While the above general principles inspire the design of any PDS service, the methodology followed during the design of My Data Store included a specific focus-group study whose goal was to identify elements and guidelines relevant for users in a real setting, to be used as drivers. The results highlighted the following:

• PD Awareness: participants did not really realize the extent of the PD impact on their life and initially struggled to understand the value of PD and thus the need of a technology to manage them. This raised the need of providing support for guiding the users in the discovery of the PD risks and opportunities to make them aware of the meaning, the value and potentials of their data (as in Data Legibility). One of the solutions adopted is the usage of visual elements that lower the barrier for non-skilled;

• Personally Meaningful Data as Triggers: one goal in the focus groups was to identify the scenarios perceived as valuable by the users and that ensure the Long Term Engagement general principle. The scenarios emerged as more relevant to the users are those related to time or cost savings. The design of the system should hence consider personal values to enforce users’ engagement with PD and thus must provide relevant and intuitive data management features. The increasing exploitation of PD contextually to the growth of an eco-system of services/apps built on top of PD further foster the effects of this driver;

• Social Comparison of users with other users (single, similar or particular groups/communities of users): it can both work as a tool to improve awareness and to stimulate the user engagement.

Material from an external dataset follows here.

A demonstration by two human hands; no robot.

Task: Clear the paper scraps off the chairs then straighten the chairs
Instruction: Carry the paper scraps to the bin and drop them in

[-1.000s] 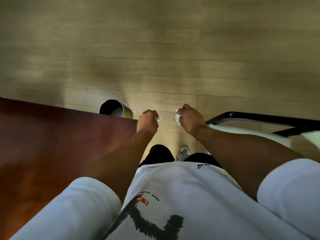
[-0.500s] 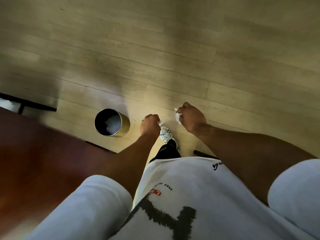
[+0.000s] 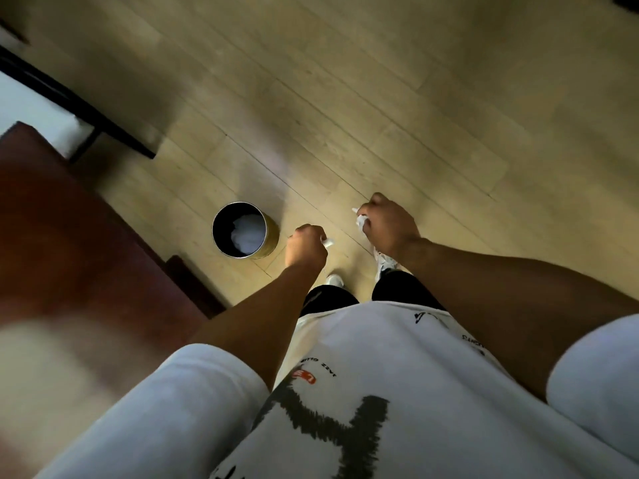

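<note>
Since 0.5 s ago the bin point(image 3: 244, 230) sits further right and lower in view, closer to the left hand point(image 3: 306, 249); more of the dark chair frame point(image 3: 79, 108) shows at top left. Both grips closed: left hand fisted on a paper scrap point(image 3: 327, 241), white bit poking out at its right edge; right hand point(image 3: 389, 227) fisted on another scrap point(image 3: 361, 220), showing at its left side. Bin stands on the wood floor point(image 3: 380, 98) just left of the left grip, apart from it, w/ white paper already inside. Red-brown surface point(image 3: 69, 243) further left. Shoes below and between the grips. Both hands over floor, not over bin.
</note>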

4.1 My Data Store Services

My Data Store is a Web portal with a controlled access that makes available to the granted users a set of tools for managing their PD, collected from several sources. The design of My Data Store was driven by the principles described above. In particular, we focused on three drivers: empowering people with full control over the life-cycle of their PD, improving their awareness on the data and enabling the exploitation and use of PD in accordance to their needs and willingness. The design aimed also at simplifying the user experience by providing people a limited, but clear and powerful set of capabilities.

4.2 Data Regions

In order to increase users’ awareness and their ability to control, the data collected in My Data Store are organized in Data Regions (DR). Under the principle of Data Legibility DRs are created by grouping in the same region different data sources w.r.t. their (i) perceptiveness, i.e. considering the information that can be inferred from the data, abstracting from technical details (e.g., both GPS and nearby WiFi AP, bring along the localization concept, etc.) (ii) sensibility to privacy, i.e. data with comparable levels of privacy-risks (e.g., data concerning interactions between individuals, such as calls, SMS, Bluetooth contacts, etc.). Every DR is associated with a brief description of the information brought by the PD and its list of data sources (Fig. 1). At this stage all the My Data Store’s features operate in an uniform way w.r.t. the DR, but in future it will allow expert users to customize their settings w.r.t. the single sources or service/application generating data.

Fig. 1.

Example of Collection Area (organized by Data Regions).

4.3 Main Functions

My Data Store includes PD Management features to fulfill the Participant Primacy principle over the entire PD life-cycle (i.e., from the collection to the deletion of a data record). Its main functions are:

• Collection Area: In the Collection Area users can choose how DRs are collected and stored (Fig. 1). Users then have a complete set of controls for tuning the settings the best fit with their privacy concerns, exploitation or usage wills (indeed, the PDS is associate to a collector application, running on the users’ devices, which is the responsible of collecting and sending the information desired by users);

• Sharing Area: Users can set the disclosure level of the collected data by granting those who can access them and the level of detail. So far the choice concern only the disclosure with the participants of our experimentation community, but further options will be considered in future providing finer granularity;

• Deletion Area: users can delete single records or all PD collected in a specific DR and time interval.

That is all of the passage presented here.